Allthough I have owned a few galvestons in the past...
Still is pretty neat...


----------



## macalpine88 (Nov 2, 2004)

Chris said:


> Huh.. Cheap.
> 
> That neck joint looks like shit though, unless that's how it's supposed to be on a Bass.



yeah it looks flimsy. id be scared to play it. imagine how much it would cost to change the strings, atleast 30 bucks


----------



## Hyper-Rob (Nov 17, 2004)

If you guys want to see some serious, and amazing looking extended range basses, look no further than here:

http://www.jerzydrozdbasses.com/

This stuff blows me away.


----------



## macalpine88 (Nov 17, 2004)

the necks are so big, if i ever have any money to spend im going to get a custom 9 string bass


----------



## Leon (Nov 17, 2004)

macalpine88 said:


> the necks are so big, if i ever have any money to spend im going to get a custom 9 string bass


9? if the necks were any wider, you might as well just get a piano


----------



## Digital Black (Nov 17, 2004)

Or a chapman stick....


----------



## Shannon (Nov 18, 2004)

Sephiroth000 said:


> It's a galveston.

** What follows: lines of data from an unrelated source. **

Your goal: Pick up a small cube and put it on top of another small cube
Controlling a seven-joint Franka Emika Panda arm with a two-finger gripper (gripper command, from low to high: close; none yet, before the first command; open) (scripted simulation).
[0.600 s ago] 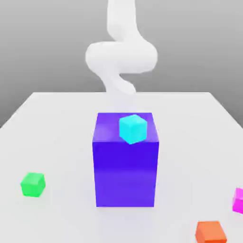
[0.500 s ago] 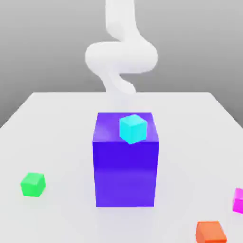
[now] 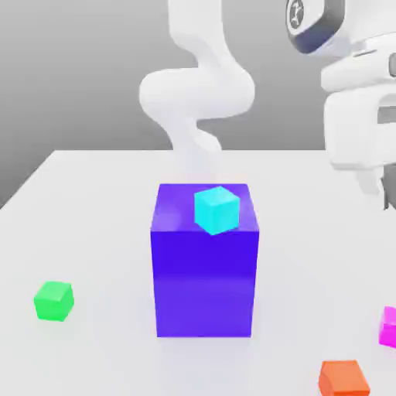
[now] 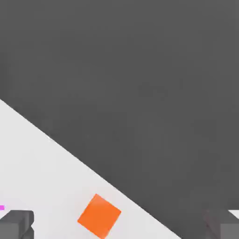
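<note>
Small cube (image 3: 389, 326), magenta, sits on the table (image 3: 93, 232) at the exterior view's right edge, near the orange cube (image 3: 343, 378). I judge it light, rigid, glossy; I would grip two opposite flat sides. My gripper (image 4: 119, 224) is released, empty.

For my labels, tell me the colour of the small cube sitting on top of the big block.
Cyan cube, clearest in the exterior view.

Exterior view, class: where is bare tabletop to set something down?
Free: the stretch between the small green cube and the big blue-violet block, and behind that block. Crowded: the right front corner, with the magenta cube and orange cube.
</note>
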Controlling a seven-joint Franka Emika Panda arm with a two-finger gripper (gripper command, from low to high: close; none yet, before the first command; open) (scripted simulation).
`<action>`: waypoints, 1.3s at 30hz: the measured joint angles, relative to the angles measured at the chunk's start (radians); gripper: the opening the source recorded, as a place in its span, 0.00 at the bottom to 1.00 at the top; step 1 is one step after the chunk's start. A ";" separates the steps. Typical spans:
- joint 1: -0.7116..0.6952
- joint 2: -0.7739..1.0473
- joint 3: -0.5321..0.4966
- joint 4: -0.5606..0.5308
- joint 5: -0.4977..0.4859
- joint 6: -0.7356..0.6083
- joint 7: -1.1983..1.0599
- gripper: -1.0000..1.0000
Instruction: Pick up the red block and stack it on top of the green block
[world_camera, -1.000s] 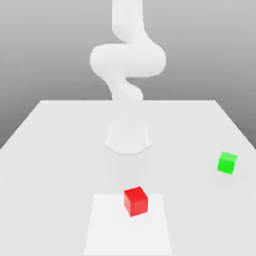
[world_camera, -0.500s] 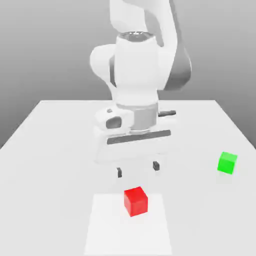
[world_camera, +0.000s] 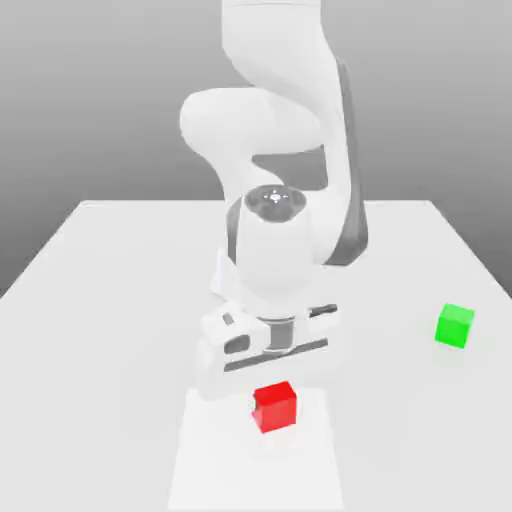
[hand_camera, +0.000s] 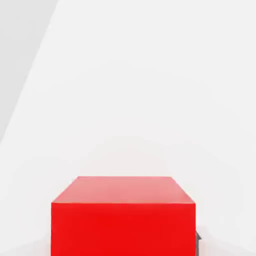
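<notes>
The red block (world_camera: 274, 406) rests on a paler square patch near the table's front edge. My gripper (world_camera: 272, 380) has come down right over it, the hand's body just above and behind the cube. In the hand view the red block (hand_camera: 122, 215) is very close, with a dark fingertip (hand_camera: 198, 243) pressed against one of its sides. The gripper is shut on the red block. The green block (world_camera: 455, 325) stands alone on the table at the exterior view's right, well apart from the arm.
A white table (world_camera: 100, 300) carries both cubes. The pale square patch (world_camera: 210, 460) lies under the red block. The arm's base and bent links (world_camera: 270, 130) rise behind the hand at the table's middle.
The hand has dropped from above the red block down onto it and tilted a little. Its fingers, apart half a second ago, have closed on the cube. Neither cube has shifted.
</notes>
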 joint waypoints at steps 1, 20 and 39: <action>0.002 -0.030 -0.004 -0.004 -0.008 -0.025 0.005 0.00; 0.398 -0.304 0.343 0.006 0.080 -0.299 0.507 0.00; 0.628 -0.229 0.527 0.041 0.316 -0.304 0.616 0.00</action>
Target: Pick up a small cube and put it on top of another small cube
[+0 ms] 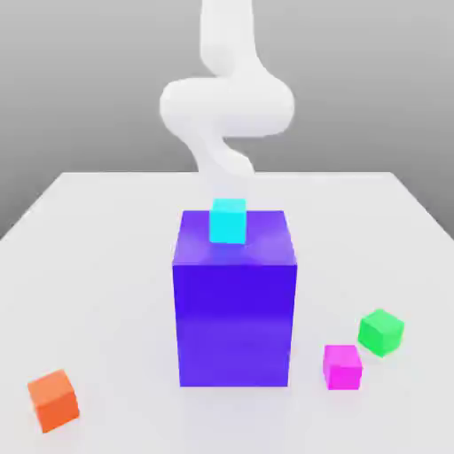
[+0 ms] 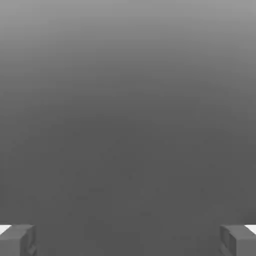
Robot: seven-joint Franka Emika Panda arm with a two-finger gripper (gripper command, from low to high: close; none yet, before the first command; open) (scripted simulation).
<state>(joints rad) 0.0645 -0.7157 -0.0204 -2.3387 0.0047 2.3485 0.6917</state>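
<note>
The claw stands open (wide, really) against a plain grey expanse.

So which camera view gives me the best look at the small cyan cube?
The exterior view: the small cyan cube appears there whole against the large blue block. In the hand view I can't make it out.

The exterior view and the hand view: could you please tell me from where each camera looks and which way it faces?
Exterior view: off the arm, facing the robot across the table and looking somewhat down on the large blue block and small cubes; the white arm comes in from the top.
Hand view: on the robot's hand, looking out past the open pincer, whose two fingers show at the picture's edge, toward a plain grey expanse I cannot identify.
Shared: the robot itself, as arm in one and fingers in the other; I can match no cube between them.
</note>
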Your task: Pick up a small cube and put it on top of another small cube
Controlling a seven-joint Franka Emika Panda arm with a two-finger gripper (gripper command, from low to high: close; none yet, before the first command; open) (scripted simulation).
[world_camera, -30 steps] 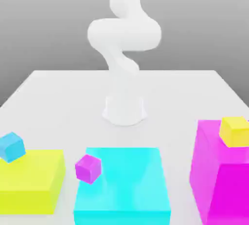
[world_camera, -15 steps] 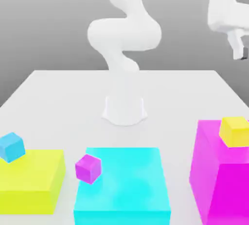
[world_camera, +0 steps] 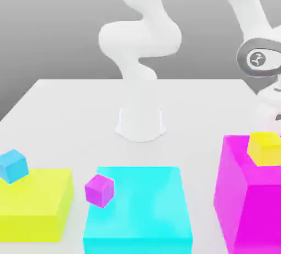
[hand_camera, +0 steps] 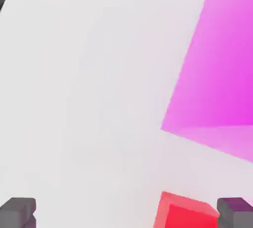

It would most likely explode if you look at it too long.
> 
> Allthough I have owned a few galvestons in the past...
> Still is pretty neat...



Well from my experience in owning a Galveston 12-string bass, I can say that they are pretty good basses for the cash. I never had a single problem with mine.


----------



## macalpine88 (Nov 18, 2004)

wildealien said:


> 9? if the necks were any wider, you might as well just get a piano



 7s are really bad but 9  im going with what sephiroth said and just get a stick. it looks cooler and you can brag about playing one


----------



## Shannon (Nov 18, 2004)

macalpine88 said:


> 7s are really bad but 9  im going with what sephiroth said and just get a stick. it looks cooler and you can brag about playing one



My old bassist has the 7-string Conklin. I thought that was bad until I played my friend's custom-built Michael Dolan 9-string bass. Now THAT was insane, but cool as f*ck!


----------



## Leon (Nov 18, 2004)

macalpine88 said:


> 7s are really bad but 9  im going with what sephiroth said and just get a stick. it looks cooler and you can brag about playing one


...pending you can actually make it sound good  

it didn't take me long to get used to my 7string, but one of those i think it might take me some time.


----------



## W4D (Nov 27, 2004)

I play a six string fretted fretless 1- 12 fretted and 13 -1 4 frettless. Bass

Aquired a new 15 string bass, and a new 7 string bass also from warrior guitars in houston.


----------